Les remboursements de frais pour les élus en situation de handicap

Lorsqu’ils sont en situation de handicap, les élus municipaux peuvent bénéficier du remboursement des frais spécifiques de déplacement, d’accompagnement et d’aide technique résultant de la participation à des réunions. Cette indemnisation, qui est cumulable avec les précédentes, ne peut dépasser par mois le montant de la fraction représentative de frais d’emplois, soit 646,25 euros depuis le 1er juillet 2010.

 

Les frais de garde d'enfants ou de personnes dépendantes

Outre l’exercice d’un mandat spécial, potentiellement ouvert à tous dans les conditions précitées, deux situations ouvrent droit à la prise en charge des frais de garde d’enfants ou de personnes dépendantes :

  • pour les conseillers municipaux qui ne perçoivent pas d’indemnité de fonction et qui, pour se rendre et participer aux réunions de leur conseil, de commissions ou d’organismes où ils représentent leurs communes, ont engagé de tels frais : le conseil municipal doit décider expressément, au vu de justificatifs, d’un remboursement qui ne peut excéder, par heure utilisée, le montant horaire du SMIC. Une telle disposition n’a de sens que pour les conseillers municipaux, car cette fonction n’ouvre pas droit, hormis les exceptions exposées dans la présente fiche, à la perception d’une indemnité de fonction.
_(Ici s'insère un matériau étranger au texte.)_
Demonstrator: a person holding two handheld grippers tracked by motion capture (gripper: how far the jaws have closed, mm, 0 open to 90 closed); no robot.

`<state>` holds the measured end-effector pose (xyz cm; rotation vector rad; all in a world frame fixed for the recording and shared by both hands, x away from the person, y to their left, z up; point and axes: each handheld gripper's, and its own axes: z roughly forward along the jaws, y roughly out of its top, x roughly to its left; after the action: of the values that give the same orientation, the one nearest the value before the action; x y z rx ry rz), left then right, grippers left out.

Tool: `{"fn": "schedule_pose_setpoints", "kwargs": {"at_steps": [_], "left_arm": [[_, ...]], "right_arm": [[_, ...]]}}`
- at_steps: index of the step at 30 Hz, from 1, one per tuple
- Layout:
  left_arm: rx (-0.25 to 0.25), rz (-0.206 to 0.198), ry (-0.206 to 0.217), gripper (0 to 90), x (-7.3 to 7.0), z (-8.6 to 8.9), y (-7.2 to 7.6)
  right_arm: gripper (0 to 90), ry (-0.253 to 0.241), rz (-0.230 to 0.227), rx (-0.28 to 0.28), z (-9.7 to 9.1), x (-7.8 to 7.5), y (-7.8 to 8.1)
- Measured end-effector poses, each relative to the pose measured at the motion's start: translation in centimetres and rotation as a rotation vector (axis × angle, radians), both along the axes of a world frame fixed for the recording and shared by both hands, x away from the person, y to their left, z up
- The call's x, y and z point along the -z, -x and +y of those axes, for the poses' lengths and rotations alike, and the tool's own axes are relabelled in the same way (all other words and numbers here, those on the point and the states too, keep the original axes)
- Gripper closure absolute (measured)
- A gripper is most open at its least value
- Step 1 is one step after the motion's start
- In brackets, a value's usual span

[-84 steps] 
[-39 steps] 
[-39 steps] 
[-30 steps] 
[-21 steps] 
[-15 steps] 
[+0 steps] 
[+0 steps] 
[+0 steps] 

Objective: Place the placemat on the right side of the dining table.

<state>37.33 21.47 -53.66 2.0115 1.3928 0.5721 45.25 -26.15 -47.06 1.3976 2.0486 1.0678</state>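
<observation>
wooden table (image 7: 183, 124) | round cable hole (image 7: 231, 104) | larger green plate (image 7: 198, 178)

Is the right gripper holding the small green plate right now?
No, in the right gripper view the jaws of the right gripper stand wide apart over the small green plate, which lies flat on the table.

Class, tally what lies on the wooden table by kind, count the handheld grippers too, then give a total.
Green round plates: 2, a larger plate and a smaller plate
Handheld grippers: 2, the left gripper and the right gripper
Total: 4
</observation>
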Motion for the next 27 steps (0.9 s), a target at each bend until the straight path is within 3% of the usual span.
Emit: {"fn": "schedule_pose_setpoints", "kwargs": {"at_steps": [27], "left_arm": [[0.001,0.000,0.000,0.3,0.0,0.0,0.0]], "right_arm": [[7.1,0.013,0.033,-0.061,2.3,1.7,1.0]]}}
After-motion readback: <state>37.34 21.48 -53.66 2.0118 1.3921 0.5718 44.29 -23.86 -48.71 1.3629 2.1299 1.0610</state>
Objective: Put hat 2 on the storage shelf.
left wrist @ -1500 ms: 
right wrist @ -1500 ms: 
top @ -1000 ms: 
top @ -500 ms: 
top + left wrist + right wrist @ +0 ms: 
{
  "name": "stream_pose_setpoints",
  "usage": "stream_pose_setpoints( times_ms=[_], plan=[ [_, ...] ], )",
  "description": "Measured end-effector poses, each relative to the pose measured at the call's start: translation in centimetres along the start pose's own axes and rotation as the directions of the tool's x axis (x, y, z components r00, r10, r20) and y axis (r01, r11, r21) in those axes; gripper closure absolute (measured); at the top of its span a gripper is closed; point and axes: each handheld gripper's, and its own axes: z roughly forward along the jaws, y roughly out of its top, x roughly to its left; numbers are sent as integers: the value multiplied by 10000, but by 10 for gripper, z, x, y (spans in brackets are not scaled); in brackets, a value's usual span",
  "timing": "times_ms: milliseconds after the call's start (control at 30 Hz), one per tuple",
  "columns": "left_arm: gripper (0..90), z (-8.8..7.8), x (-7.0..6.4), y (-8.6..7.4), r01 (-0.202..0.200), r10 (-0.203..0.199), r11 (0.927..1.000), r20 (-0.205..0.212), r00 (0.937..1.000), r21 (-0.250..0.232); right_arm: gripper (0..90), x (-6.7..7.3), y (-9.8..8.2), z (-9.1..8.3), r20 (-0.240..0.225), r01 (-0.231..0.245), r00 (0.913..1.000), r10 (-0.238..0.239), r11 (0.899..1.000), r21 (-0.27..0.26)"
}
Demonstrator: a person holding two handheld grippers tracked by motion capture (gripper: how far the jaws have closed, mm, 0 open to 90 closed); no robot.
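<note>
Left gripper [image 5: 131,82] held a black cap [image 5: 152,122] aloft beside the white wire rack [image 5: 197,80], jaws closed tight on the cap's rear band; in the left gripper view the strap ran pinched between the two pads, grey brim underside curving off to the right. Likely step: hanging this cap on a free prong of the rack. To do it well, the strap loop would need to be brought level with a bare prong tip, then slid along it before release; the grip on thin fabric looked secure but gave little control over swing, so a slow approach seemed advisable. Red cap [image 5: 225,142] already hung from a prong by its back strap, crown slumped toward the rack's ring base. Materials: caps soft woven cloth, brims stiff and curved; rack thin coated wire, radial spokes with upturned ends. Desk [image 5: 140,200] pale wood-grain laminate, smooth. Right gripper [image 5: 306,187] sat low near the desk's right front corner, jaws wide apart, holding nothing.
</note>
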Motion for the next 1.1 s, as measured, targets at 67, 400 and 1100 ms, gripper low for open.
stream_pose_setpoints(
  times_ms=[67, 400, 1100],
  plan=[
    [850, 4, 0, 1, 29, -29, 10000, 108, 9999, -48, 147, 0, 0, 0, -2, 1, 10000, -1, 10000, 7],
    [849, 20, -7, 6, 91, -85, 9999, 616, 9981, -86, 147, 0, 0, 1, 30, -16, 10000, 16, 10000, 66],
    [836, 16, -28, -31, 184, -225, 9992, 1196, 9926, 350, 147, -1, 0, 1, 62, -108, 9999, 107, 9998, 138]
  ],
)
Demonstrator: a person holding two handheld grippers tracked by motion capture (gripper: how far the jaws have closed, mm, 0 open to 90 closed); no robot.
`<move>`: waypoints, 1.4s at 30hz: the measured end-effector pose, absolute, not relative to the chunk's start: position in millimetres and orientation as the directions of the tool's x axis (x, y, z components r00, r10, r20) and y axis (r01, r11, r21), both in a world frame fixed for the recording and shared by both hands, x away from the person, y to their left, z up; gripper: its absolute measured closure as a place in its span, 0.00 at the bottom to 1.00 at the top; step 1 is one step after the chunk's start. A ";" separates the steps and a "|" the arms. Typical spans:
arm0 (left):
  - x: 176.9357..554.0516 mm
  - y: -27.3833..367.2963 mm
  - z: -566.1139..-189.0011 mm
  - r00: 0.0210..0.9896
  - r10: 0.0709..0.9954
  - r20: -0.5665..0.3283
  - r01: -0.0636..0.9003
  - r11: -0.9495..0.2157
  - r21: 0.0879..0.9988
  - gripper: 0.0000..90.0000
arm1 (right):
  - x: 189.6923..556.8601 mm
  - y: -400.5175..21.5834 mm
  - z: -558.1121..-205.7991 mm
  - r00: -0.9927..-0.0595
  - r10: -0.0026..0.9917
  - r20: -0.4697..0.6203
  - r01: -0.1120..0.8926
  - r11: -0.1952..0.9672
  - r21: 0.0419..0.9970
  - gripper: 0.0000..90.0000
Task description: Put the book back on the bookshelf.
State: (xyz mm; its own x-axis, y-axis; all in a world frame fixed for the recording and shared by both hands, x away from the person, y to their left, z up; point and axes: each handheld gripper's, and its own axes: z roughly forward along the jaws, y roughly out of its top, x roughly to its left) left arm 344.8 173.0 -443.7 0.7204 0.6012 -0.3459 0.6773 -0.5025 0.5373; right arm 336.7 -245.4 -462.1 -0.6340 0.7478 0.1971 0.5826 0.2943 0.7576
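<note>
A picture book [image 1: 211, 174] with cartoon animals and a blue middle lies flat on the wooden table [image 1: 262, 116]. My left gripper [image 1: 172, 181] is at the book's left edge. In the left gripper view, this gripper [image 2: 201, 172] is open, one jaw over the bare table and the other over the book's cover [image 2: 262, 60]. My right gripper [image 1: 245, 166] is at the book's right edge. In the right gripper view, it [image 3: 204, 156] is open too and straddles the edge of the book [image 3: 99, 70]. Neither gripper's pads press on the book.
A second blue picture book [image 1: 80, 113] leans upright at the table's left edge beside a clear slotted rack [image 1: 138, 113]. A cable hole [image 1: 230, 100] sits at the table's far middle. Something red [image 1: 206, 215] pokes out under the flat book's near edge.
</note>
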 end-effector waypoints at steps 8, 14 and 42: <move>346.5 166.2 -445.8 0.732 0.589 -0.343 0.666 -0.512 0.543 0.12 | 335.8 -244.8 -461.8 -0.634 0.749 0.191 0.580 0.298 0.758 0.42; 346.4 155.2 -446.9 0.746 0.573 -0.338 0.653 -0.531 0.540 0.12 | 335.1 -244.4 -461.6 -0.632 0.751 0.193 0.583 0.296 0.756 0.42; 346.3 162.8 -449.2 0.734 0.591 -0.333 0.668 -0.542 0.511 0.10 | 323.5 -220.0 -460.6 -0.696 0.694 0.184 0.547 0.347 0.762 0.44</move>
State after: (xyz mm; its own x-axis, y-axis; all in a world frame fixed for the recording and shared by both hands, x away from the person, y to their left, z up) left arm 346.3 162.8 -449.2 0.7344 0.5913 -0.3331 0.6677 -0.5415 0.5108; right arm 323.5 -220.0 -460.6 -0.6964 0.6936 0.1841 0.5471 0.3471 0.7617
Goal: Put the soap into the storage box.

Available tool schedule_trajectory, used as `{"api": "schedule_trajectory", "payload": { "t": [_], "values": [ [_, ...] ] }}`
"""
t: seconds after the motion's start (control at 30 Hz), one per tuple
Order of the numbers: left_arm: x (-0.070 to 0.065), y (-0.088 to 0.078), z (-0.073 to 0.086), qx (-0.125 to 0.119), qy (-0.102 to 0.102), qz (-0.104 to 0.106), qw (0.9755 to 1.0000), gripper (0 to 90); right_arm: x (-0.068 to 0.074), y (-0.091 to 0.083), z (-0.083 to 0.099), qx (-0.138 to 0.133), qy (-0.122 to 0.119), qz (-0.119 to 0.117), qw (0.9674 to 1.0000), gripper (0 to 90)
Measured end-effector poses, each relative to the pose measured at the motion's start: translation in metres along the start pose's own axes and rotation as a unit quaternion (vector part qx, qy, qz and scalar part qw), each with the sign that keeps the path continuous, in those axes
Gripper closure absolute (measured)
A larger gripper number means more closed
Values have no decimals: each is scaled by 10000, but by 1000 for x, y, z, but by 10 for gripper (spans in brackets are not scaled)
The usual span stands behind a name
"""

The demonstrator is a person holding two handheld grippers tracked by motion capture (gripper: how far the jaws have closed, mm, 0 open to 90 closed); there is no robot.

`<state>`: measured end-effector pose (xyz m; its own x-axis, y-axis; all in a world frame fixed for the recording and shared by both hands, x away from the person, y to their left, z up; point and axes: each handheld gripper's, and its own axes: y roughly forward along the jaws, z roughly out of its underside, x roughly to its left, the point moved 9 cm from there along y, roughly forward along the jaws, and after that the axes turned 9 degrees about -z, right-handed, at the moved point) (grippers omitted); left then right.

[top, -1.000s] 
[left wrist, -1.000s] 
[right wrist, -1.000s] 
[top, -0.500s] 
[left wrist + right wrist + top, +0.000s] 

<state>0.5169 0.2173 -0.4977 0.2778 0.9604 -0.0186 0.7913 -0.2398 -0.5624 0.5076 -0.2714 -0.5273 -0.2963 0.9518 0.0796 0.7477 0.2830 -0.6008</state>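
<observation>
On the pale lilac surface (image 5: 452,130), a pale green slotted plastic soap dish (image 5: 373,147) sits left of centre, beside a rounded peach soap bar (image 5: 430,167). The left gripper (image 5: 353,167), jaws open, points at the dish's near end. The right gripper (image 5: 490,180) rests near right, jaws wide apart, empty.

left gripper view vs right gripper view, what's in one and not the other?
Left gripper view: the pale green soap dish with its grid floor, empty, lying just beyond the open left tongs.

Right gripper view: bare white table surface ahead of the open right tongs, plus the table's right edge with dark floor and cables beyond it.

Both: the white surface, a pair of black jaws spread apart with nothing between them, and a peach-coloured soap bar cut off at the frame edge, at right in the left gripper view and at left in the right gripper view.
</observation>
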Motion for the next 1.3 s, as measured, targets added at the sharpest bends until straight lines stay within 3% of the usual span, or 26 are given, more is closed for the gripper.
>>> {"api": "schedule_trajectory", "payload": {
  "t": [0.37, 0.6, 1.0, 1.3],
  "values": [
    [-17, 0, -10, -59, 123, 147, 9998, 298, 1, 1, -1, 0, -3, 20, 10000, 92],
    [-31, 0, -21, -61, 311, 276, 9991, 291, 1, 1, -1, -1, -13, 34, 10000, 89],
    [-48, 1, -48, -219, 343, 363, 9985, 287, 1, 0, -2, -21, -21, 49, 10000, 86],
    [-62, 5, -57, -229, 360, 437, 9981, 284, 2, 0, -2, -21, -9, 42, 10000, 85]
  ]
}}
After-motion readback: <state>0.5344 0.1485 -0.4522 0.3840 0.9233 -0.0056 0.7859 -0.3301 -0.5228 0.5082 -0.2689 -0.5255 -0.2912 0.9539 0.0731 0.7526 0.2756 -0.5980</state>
Les conseillers généraux et régionaux « simples » reçoivent en effet tous une indemnité de fonction ;

  • pour les titulaires de mandats exécutifs ayant suspendu leur activité professionnelle pour l’exercice de leur mandat (les mêmes que ceux évoqués dans le cadre de ce droit) : l’organe délibérant peut accorder une aide financière à ces élus s’ils utilisent un chèque emploi service universel (CESU). Le montant maximum annuel de cette aide est fixé à 1 830 euros.
     

Remboursement des dépenses exceptionnelles et de secours

Le maire et ses adjoints peuvent être remboursés des dépenses exceptionnelles d’assistance et de secours engagées en cas d’urgence sur leurs deniers personnels, après délibération du conseil municipal.

 

Les indemnités pour frais de représentation

Le maire peut recevoir, sur décision expresse du conseil municipal, des indemnités pour frais de représentation. Ces indemnités ont pour objet de couvrir les dépenses engagées par le maire, et lui seul, à l’occasion de ses fonctions et dans l’intérêt de la commune. Ainsi en est-il, notamment, des dépenses qu’il supporte personnellement en raison des réceptions et manifestations qu’il organise ou auxquelles il participe dans ce cadre. Par ailleurs, aux termes de la jurisprudence :

  • le conseil municipal n’a que la faculté de voter cette indemnité si les ressources ordinaires de la commune le permettent ;

  • l’indemnité peut être versée sous forme fixe et annuelle, ce qui implique qu’elle ne corresponde pas obligatoirement à un montant précis de dépense. Elle doit toutefois répondre à un besoin réel et ne peut constituer un traitement déguisé, qui viendrait s’ajouter aux indemnités de fonction. Il est donc fortement recommandé aux maires de conserver tous les documents de nature à justifier de l’octroi de l’indemnité de représentation ;

  • le montant de l’indemnité, sous les réserves qui précèdent, est variable et laissé à l’appréciation de la collectivité.